D. D. Kosambi: One Life, Many Worlds
- Authors: Ram Ramaswamy
- Language: English
- Genre: Biography
- Publisher: HarperCollins India
- Publication date: 15 July 2026
- Publication place: India
- Media type: Print (hardcover)

= D.D. Kosambi: One Life, Many Worlds =

Autobiography of Damodar Dharmananda Kosambi

D. D. Kosambi: One Life, Many Worlds is a 2026 biography of Indian mathematician, historian and polymath Damodar Dharmananda Kosambi, written by physicist and academic Ram Ramaswamy. The book was published by Fourth Estate, an imprint of HarperCollins India, in July 2026.

==Reception==
Ananya Vajpeyi of The Hindu wrote in a review “For all his brilliance, the mind-boggling range of DDK's interests and the ever more pronounced eccentricities of his personality did not endear him to his peers.

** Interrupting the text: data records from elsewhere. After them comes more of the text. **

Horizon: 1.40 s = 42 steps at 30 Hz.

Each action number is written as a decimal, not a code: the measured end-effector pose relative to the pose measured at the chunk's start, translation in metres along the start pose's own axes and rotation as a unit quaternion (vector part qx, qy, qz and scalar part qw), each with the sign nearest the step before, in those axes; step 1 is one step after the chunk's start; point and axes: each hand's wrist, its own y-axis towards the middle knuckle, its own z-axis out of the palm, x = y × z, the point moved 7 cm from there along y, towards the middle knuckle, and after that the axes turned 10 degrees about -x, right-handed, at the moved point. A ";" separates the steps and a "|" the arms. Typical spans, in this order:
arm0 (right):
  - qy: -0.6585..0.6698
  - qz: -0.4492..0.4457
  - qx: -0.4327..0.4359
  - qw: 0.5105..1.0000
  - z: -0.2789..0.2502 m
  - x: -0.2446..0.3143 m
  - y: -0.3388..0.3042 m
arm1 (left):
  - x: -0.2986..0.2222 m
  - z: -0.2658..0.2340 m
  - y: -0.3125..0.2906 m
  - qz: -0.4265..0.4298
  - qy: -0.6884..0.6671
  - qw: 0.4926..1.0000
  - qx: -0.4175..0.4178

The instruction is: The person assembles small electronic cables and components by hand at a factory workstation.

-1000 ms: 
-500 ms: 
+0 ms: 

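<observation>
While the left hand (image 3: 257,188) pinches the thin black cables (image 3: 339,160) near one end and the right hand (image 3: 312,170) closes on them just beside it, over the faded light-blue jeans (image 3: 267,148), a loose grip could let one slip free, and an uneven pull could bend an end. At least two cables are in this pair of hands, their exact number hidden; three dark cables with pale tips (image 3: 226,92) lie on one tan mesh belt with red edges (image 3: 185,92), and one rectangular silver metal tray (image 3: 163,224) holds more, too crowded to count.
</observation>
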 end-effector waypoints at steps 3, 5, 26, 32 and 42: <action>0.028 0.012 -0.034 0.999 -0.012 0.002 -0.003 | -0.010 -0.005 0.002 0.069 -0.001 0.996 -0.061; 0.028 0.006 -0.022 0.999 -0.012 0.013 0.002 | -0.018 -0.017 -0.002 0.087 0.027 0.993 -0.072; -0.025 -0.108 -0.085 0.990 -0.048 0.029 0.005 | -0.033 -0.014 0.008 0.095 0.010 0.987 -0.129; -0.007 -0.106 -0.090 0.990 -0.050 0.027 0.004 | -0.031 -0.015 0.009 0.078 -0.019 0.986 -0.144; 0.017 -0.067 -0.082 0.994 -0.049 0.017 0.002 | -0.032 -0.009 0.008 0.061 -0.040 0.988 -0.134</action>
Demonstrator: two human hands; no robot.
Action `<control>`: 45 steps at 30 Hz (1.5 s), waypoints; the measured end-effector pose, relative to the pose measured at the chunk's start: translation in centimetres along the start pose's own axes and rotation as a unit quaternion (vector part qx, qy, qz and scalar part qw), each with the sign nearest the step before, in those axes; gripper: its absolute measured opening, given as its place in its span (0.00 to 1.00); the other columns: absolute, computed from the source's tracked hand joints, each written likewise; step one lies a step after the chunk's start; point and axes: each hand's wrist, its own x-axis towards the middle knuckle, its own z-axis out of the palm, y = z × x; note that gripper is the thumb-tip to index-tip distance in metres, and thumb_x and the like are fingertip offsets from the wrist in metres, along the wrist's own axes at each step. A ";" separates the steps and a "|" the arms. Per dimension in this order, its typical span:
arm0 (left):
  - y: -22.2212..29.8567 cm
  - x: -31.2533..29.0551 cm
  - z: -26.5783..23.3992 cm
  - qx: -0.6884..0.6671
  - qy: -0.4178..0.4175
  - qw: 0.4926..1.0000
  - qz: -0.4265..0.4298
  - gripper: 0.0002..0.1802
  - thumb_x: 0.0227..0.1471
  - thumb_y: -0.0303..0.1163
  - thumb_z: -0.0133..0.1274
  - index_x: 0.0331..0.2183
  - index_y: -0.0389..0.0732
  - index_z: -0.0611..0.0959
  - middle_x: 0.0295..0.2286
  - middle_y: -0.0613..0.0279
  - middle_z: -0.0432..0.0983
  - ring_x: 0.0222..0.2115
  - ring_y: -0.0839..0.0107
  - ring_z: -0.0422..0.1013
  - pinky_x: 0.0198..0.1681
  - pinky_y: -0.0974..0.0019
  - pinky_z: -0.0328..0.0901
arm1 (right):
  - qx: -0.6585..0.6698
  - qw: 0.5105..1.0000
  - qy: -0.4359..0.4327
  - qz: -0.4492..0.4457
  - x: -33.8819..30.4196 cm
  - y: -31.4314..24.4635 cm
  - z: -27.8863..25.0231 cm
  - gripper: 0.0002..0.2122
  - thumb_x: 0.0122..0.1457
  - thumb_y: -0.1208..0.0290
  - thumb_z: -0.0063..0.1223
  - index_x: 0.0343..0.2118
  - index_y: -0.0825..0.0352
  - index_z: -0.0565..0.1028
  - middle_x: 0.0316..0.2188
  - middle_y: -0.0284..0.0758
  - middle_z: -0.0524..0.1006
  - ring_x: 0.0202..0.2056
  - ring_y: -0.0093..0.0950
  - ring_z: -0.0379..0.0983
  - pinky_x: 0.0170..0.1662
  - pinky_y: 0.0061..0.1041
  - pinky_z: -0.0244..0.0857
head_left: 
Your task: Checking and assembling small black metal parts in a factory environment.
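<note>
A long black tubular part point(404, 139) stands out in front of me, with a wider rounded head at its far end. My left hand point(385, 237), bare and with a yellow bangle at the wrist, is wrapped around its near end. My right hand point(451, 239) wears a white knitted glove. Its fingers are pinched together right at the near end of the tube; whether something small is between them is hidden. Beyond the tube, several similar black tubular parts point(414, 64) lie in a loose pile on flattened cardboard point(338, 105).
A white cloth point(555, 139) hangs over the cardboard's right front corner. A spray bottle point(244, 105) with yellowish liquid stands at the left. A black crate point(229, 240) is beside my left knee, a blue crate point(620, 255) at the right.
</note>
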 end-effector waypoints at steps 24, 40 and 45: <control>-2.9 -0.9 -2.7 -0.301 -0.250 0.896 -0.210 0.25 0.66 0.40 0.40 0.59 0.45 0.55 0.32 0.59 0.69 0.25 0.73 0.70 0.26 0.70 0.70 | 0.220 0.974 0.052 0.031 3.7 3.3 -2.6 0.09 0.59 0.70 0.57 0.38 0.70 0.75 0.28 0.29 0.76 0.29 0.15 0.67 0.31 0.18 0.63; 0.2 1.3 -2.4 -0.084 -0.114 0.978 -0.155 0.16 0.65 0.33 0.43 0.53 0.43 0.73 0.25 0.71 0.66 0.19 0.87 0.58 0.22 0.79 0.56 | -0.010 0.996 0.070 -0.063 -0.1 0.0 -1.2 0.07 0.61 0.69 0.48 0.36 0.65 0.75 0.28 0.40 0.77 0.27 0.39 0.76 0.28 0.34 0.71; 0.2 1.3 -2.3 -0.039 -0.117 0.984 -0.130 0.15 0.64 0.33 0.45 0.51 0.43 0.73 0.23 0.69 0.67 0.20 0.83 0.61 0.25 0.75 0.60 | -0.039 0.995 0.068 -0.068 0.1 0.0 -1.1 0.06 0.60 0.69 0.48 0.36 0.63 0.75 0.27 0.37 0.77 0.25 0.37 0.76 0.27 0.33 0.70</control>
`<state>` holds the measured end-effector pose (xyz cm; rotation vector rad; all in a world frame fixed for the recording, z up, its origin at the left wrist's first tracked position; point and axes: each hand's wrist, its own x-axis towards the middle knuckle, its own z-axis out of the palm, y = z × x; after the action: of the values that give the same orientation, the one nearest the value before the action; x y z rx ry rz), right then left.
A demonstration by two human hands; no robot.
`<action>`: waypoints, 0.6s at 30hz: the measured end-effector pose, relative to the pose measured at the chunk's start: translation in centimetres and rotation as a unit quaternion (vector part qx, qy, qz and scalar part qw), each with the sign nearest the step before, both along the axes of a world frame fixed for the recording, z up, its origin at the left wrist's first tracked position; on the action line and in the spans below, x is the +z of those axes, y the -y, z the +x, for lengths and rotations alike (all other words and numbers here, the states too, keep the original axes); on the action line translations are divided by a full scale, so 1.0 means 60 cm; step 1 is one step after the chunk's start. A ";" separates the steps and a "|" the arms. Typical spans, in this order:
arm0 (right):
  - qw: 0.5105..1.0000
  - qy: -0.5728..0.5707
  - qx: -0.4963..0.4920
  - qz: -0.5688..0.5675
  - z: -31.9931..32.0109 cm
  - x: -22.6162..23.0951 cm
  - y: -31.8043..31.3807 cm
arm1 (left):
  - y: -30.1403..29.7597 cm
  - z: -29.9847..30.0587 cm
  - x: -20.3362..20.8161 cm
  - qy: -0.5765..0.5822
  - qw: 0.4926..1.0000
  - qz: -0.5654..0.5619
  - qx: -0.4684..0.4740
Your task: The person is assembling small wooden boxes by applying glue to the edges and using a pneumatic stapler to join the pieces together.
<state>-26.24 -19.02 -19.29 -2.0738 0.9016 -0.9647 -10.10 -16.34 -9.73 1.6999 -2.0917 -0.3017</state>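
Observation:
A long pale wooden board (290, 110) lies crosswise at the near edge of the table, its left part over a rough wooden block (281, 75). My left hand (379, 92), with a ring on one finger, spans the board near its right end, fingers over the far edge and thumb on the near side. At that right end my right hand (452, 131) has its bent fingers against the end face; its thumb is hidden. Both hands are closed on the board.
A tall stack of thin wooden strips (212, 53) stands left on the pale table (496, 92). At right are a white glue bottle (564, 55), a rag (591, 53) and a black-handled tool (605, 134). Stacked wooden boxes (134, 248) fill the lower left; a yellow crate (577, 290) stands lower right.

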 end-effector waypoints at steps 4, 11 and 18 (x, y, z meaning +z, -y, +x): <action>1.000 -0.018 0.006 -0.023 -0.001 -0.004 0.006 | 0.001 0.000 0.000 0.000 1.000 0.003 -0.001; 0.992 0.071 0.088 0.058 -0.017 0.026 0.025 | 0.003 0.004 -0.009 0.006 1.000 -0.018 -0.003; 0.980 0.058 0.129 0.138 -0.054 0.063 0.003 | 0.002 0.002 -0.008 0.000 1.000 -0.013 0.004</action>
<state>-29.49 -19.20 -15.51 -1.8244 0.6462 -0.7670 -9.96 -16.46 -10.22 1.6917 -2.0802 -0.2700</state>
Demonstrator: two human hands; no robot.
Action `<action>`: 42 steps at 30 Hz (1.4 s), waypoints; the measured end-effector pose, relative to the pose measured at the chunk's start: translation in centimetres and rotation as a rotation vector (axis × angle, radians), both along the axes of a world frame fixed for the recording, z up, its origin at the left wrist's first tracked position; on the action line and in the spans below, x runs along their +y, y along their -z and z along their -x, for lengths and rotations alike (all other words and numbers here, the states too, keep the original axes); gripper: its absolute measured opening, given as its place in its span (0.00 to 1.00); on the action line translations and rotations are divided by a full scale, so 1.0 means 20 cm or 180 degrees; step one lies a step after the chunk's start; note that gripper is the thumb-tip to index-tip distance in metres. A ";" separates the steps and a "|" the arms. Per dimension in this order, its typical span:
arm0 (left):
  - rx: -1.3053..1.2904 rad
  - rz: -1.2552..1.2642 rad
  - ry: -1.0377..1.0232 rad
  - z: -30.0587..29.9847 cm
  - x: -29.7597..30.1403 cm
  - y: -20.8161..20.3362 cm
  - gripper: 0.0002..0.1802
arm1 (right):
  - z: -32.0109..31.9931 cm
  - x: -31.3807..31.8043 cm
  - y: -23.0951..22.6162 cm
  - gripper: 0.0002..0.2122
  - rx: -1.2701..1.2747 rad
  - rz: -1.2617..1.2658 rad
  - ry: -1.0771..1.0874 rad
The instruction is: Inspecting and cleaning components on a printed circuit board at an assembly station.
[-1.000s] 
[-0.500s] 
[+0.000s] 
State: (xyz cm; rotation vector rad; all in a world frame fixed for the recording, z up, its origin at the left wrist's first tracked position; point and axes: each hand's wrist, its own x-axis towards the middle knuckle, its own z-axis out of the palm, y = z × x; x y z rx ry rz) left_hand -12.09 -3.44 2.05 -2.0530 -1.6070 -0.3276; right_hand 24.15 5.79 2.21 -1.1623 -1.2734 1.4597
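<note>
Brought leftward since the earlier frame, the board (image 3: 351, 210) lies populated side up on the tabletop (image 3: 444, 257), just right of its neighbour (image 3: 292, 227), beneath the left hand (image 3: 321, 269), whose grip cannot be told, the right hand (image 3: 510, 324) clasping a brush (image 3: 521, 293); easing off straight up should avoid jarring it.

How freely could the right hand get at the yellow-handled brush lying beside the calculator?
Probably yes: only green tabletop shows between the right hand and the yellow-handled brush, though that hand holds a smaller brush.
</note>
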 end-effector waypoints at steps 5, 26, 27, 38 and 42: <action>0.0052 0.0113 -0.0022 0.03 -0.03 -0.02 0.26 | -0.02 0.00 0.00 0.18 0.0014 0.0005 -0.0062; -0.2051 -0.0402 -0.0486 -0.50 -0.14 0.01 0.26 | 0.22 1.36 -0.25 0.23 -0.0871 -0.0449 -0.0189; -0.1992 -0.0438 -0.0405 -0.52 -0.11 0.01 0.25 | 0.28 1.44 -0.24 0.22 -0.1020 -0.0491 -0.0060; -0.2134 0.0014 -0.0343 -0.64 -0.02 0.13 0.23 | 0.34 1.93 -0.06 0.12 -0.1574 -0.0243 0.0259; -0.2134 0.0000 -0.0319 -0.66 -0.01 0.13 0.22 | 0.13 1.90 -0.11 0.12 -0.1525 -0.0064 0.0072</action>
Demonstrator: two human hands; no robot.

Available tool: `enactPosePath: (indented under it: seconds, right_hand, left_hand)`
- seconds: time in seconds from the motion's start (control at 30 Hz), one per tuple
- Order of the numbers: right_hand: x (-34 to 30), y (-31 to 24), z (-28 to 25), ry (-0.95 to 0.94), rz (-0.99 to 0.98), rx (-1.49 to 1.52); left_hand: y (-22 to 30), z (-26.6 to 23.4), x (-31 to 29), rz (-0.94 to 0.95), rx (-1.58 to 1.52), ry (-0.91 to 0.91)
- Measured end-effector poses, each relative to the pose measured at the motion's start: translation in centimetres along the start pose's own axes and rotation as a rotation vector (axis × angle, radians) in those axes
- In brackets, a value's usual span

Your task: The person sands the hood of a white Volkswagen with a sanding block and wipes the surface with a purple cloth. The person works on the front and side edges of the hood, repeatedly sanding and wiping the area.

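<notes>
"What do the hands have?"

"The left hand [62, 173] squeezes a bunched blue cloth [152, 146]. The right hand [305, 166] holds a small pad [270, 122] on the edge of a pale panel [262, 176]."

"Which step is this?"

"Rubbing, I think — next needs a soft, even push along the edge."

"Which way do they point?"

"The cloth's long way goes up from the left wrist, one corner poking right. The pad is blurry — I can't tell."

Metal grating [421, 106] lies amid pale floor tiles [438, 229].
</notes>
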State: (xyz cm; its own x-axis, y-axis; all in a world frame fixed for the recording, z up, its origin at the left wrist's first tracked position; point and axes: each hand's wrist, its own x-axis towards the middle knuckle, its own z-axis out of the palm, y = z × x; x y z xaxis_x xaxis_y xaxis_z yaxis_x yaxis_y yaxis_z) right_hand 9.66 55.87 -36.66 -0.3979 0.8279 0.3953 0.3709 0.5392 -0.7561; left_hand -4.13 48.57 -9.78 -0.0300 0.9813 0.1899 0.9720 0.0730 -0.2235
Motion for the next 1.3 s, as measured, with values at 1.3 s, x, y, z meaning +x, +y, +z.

But in the end, we get a clue to the lasting light of D.D. Kosambi: “A man is not dead when those he loved remember him.”

Nikhil Sanjay Rekha Adsule of Outlook India wrote in a review ”Today, history is routinely weaponised for immediate political gain and for ideological conformity. Kosambi's scholarship and his legacy serve as an anchor in our time. One Life, Many Worlds reminds us what it truly means to live a life of the mind—fearless, endlessly inquisitive and profoundly accountable to the world it seeks to explain.”